**PROBLEM TO WORK ON:** From the listing below, pull out the lines that hold "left".

**DATA BELOW:**
——

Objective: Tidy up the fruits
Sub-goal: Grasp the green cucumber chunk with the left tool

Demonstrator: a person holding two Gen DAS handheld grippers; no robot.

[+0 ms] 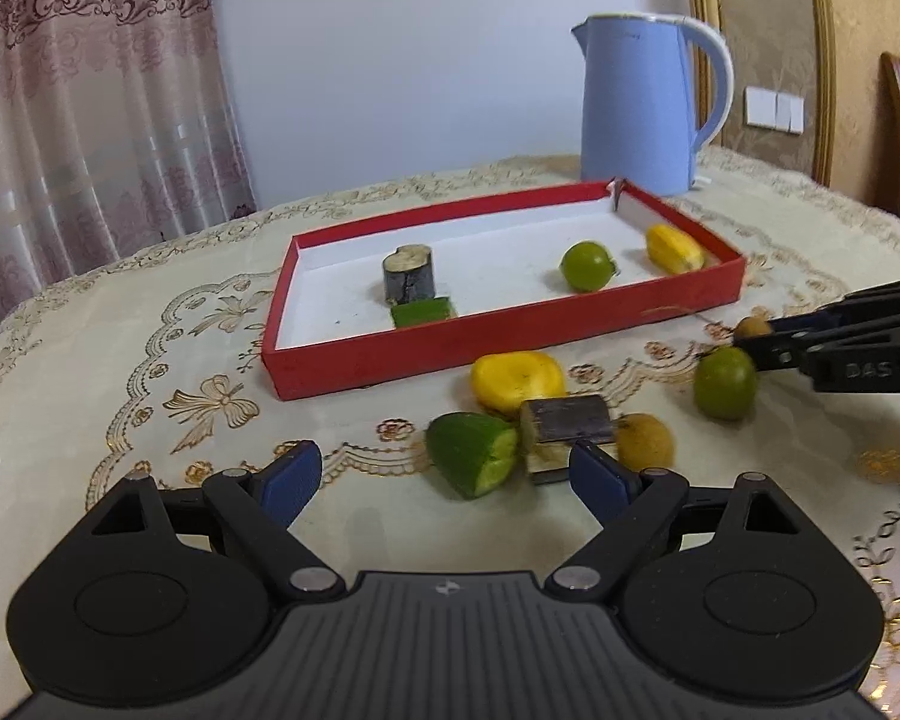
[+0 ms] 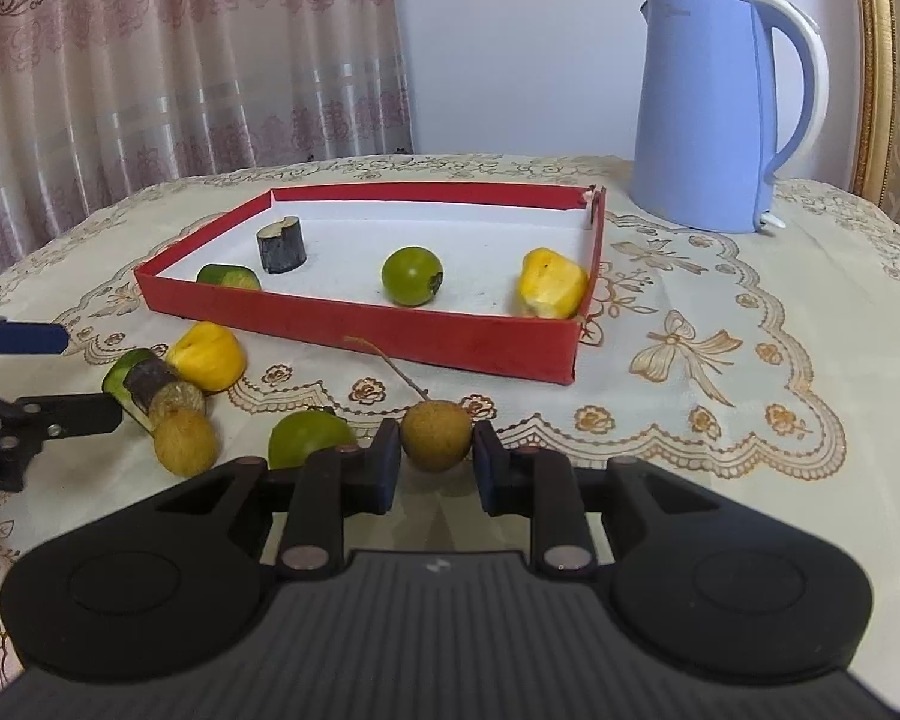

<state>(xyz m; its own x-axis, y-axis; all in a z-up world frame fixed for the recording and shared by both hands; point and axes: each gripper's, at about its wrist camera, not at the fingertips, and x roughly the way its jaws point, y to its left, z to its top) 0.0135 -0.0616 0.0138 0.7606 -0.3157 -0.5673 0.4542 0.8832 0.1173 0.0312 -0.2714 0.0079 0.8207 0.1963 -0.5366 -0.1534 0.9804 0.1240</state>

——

**SOLVED EXERCISE:**
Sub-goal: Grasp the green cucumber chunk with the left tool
<state>(xyz m; its own x-axis, y-axis; all in a z-up world frame fixed for the recording and shared by both hands; point and axes: each gripper's, at about its wrist camera, not at the fingertips, and x roughly the way its jaws point, y to its left, z to its top) 0.0135 -0.0616 0.0138 0.7606 -0.3157 -0.5673 0.4542 0.8832 0.1173 0.0312 -0.2714 0.0079 0.8207 0.1963 -0.5366 -0.1534 0.9804 0.1240</state>

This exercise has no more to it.